A discrete finite-difference time-domain (FDTD) method based on Maxwell’s equations is proposed to solve the scattered-field equation for dispersive media. The equations for the scattered field in a plasma medium are first derived, then used to calculate the radar cross-section (RCS) of three-dimensional targets, viz. a plasma sphere and a rectangular plate. When using such an FDTD method to compute the far-field scattering characteristics of a target, the near- to far-field transformation technique is generally required, which involves artificial setting a connection boundary between the total and scattered field in the computational space in order to calculate the latter and thereby the RCS of the target.
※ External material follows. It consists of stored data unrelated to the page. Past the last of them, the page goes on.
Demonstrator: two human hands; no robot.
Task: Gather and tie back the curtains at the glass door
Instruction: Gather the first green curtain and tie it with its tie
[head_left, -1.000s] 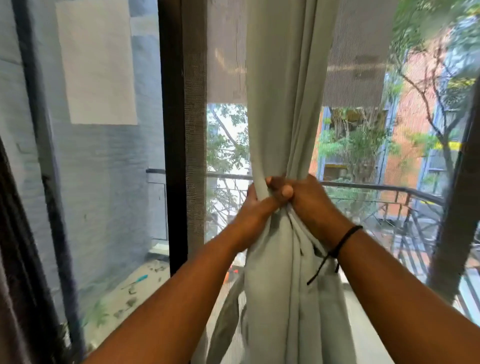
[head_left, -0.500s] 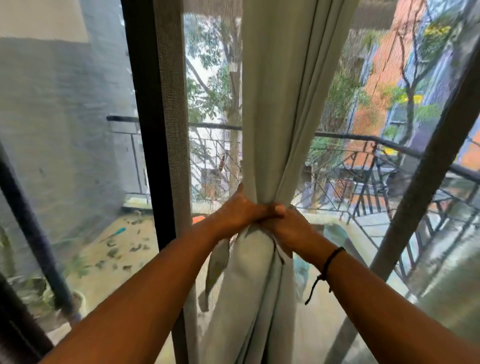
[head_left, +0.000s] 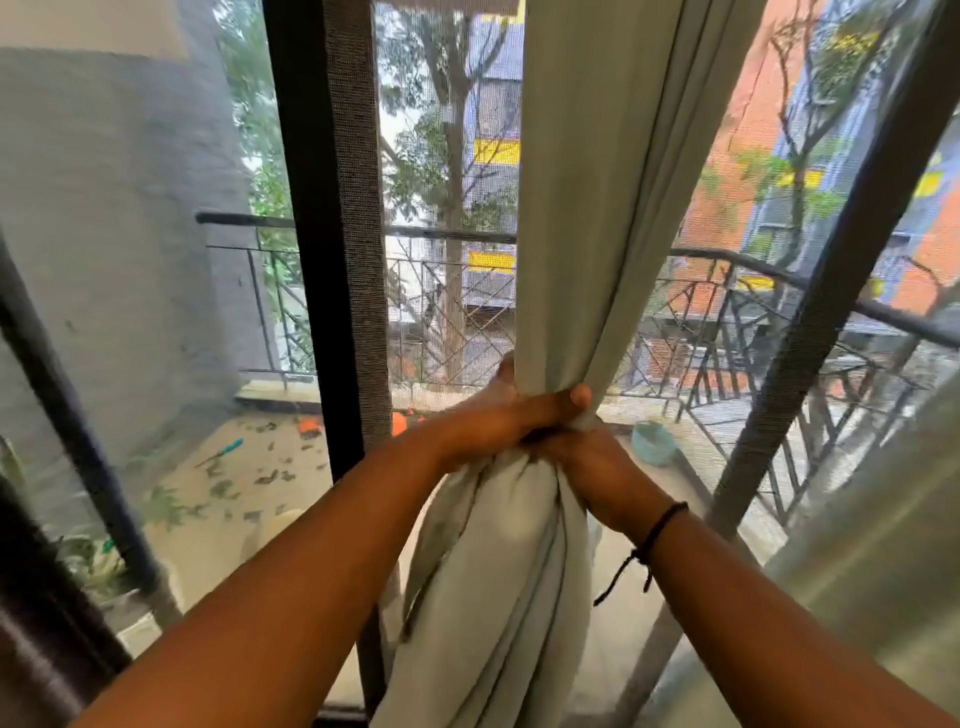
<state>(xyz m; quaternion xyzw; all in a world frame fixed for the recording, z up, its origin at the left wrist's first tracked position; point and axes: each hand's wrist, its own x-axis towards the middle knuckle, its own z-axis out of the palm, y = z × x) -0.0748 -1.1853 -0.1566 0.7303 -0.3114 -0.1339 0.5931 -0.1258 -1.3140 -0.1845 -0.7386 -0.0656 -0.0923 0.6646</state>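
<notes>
The curtain (head_left: 587, 171), a pale grey-green cloth, hangs down the middle of the view in front of the glass door and is bunched to a narrow waist where both hands clasp it. The left hand (head_left: 498, 415) wraps the gathered cloth from the left, its thumb laid across the front with the tip showing on the right edge of the bunch and its fingers curled round behind, out of sight. The right hand (head_left: 597, 467) sits just below and touching the left, closed on the same bunch from the right side; its fingers are tucked under the left hand, so how they lie cannot be told exactly. A black cord bracelet (head_left: 657, 532) circles the right wrist, its loose ends dangling. Above the grip the cloth rises in long straight folds, leaning a little to the right; below it the cloth balloons out and falls in loose folds to the bottom edge. Just left of the curtain stands the dark door frame (head_left: 311, 260) with a mesh screen beside it. Beyond the glass lie a balcony floor strewn with leaves, a black metal railing (head_left: 727, 312), trees and an orange brick building.
</notes>
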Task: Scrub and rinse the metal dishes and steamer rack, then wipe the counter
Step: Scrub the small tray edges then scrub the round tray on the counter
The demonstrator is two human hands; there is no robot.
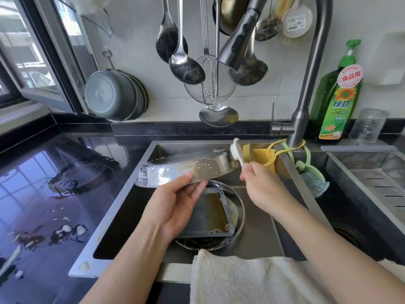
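Your left hand [175, 207] grips the metal dish [184, 170] by its near rim, holding it tilted over the sink [122, 207], while your right hand [260, 183] pinches the white brush [236, 150] against the dish's rim at 3 o'clock. Wet metal held by one edge could slip under a hard stroke and drop onto the rectangular tray [210, 211] and round dish [240, 207] stacked below at 6 o'clock (brown liquid would likely splash). The held dish looks shiny, with soapy streaks and a yellowish film near the brush. The desk [54, 183] at 9 o'clock is puddled and spotted.
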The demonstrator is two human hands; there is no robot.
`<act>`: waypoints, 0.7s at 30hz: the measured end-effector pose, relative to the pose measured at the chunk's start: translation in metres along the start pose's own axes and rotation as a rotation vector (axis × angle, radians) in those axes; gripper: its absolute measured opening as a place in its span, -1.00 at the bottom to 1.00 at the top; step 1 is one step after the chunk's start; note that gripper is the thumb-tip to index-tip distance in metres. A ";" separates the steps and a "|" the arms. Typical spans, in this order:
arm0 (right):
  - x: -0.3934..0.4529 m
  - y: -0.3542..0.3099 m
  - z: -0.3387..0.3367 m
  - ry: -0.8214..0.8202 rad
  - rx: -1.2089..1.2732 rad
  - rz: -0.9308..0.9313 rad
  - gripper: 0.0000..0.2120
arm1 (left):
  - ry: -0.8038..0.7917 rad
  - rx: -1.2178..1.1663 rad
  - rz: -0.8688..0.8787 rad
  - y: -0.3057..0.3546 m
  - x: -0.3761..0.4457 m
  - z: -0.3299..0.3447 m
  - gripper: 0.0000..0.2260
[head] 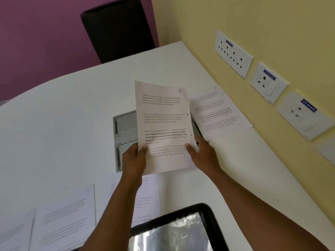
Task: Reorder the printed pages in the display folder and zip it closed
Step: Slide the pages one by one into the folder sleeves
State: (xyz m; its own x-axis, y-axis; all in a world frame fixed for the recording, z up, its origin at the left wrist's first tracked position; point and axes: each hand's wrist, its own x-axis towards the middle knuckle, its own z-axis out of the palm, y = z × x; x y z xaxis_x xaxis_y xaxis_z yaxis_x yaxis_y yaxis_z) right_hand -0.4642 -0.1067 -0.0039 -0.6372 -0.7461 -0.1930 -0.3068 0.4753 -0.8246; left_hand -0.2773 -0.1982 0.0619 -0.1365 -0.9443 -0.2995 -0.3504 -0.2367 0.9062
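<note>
I hold a printed page (164, 122) upright above the white desk (59, 127); a handwritten "5" marks its top right corner. My left hand (134, 160) pinches its lower left edge, thumb on the front. My right hand (203, 154) pinches its lower right edge. Another printed page (219, 113) lies flat on the desk by the wall. Several more pages (68, 218) lie at the near left. The display folder (174, 230), black-edged with a shiny clear sleeve, lies open at the bottom centre under my arms.
A grey cable hatch (125, 129) is set into the desk behind the held page. A black chair back (117, 28) stands at the far side. Wall sockets (233, 53) line the yellow wall on the right.
</note>
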 end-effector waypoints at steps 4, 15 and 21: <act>-0.031 -0.016 -0.016 -0.040 0.221 0.139 -0.41 | -0.075 -0.090 -0.069 -0.003 -0.054 -0.045 -0.87; -0.149 -0.024 -0.032 -0.107 0.452 0.150 -0.81 | -0.142 -0.059 -0.149 -0.072 -0.174 -0.101 -0.88; -0.178 -0.008 -0.050 0.064 0.379 0.152 -0.79 | -0.244 0.710 0.059 -0.164 -0.216 -0.096 -0.77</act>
State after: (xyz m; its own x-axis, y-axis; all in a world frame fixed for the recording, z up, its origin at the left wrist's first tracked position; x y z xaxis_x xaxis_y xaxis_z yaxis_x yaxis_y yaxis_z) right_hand -0.3833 0.0457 0.0640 -0.7014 -0.6445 -0.3045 0.0693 0.3635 -0.9290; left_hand -0.1011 0.0226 0.0068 -0.3460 -0.8539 -0.3887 -0.8382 0.0952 0.5370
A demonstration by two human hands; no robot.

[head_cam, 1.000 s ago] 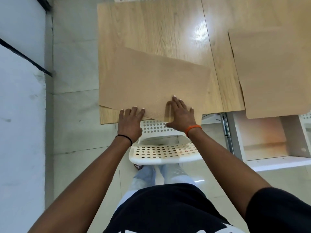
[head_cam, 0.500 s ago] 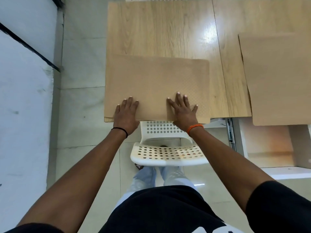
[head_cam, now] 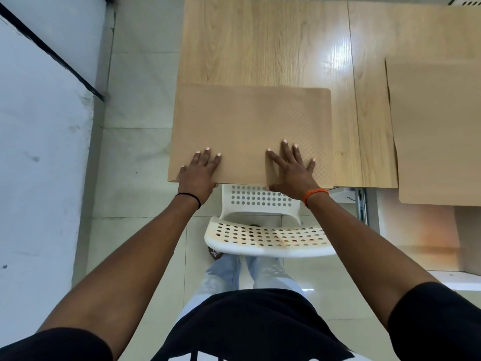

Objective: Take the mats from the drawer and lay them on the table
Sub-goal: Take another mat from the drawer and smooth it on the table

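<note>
A tan textured mat (head_cam: 250, 126) lies on the left part of the wooden table (head_cam: 260, 43), its edges square with the table's and its near edge at the table's front edge. My left hand (head_cam: 197, 175) and my right hand (head_cam: 291, 168) rest on the mat's near edge. On both hands the fingers are spread on top and the thumbs are tucked under the edge. A second tan mat (head_cam: 437, 131) lies on the table at the right, overhanging the front edge. Below it the white drawer (head_cam: 416, 230) stands open.
A white perforated chair (head_cam: 265, 238) stands between me and the table, under the mat's near edge. A metal drawer rail (head_cam: 362, 204) shows left of the open drawer. A pale wall (head_cam: 39, 152) runs along the left of the tiled floor.
The mat turned from a slanted position to square with the table and slid slightly left. Both hands stayed on its near edge and spread further apart.
</note>
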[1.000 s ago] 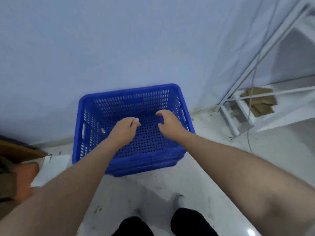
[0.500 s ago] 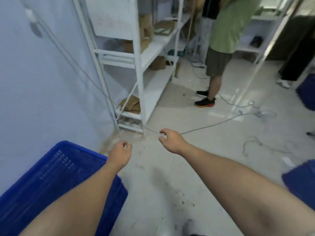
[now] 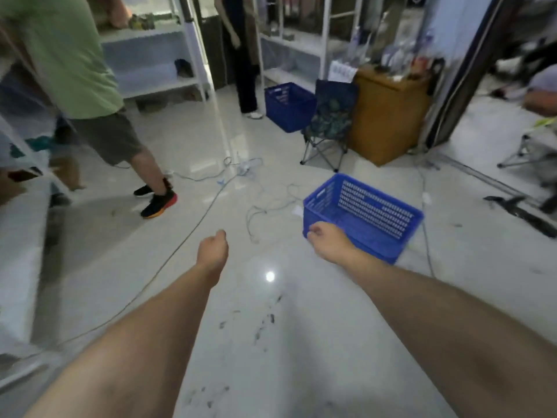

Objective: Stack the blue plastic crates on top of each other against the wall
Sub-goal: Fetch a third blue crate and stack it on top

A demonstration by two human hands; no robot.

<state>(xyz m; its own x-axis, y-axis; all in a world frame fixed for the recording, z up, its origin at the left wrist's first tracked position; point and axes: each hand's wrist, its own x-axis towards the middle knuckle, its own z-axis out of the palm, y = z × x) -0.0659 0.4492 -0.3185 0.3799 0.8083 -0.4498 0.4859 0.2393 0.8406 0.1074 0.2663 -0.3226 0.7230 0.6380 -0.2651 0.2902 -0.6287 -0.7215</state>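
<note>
A blue perforated plastic crate [image 3: 366, 214] sits upright on the shiny floor, right of centre. My right hand [image 3: 327, 242] hovers at its near left corner with the fingers curled; I cannot tell if it touches the rim. My left hand [image 3: 212, 248] is held out over bare floor to the left of the crate, loosely fisted and holding nothing. A second blue crate [image 3: 289, 105] stands farther back beside a white shelf. The wall and the crates placed against it are out of view.
A person in a green shirt [image 3: 69, 55] stands at the left, foot [image 3: 158, 202] near loose cables [image 3: 259, 203] that trail across the floor. A folding chair [image 3: 328, 122] and a wooden cabinet [image 3: 388, 116] stand behind the crate. White shelving [image 3: 156, 55] lines the back.
My view has swung away from the wall and the blue crates there, into the room. Both hands, still holding nothing, now reach toward another crate on the floor.
</note>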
This connection boundary must be set separately and appropriate computational grids added. However, by discretizing the Maxwell’s equations describing the scattered field, the resulting field in the computational space is already the scattered field and can be used directly to calculate the far-field properties of the target. In this way, the additional processing for the edge of the scattered field and computational space is avoided. Numerical calculations herein show that this FDTD approach for the scattered field is universal to some extent, being suitable for not only homogeneous but also dispersive media.


Scattered-field equation FDTD Three-dimensional Plasma RCS 



This work is supported by the Natural Science Foundation of China (grant no. 11674174) and the Excellence Project of Nanjing Agricultural University (grant no. JF17080123).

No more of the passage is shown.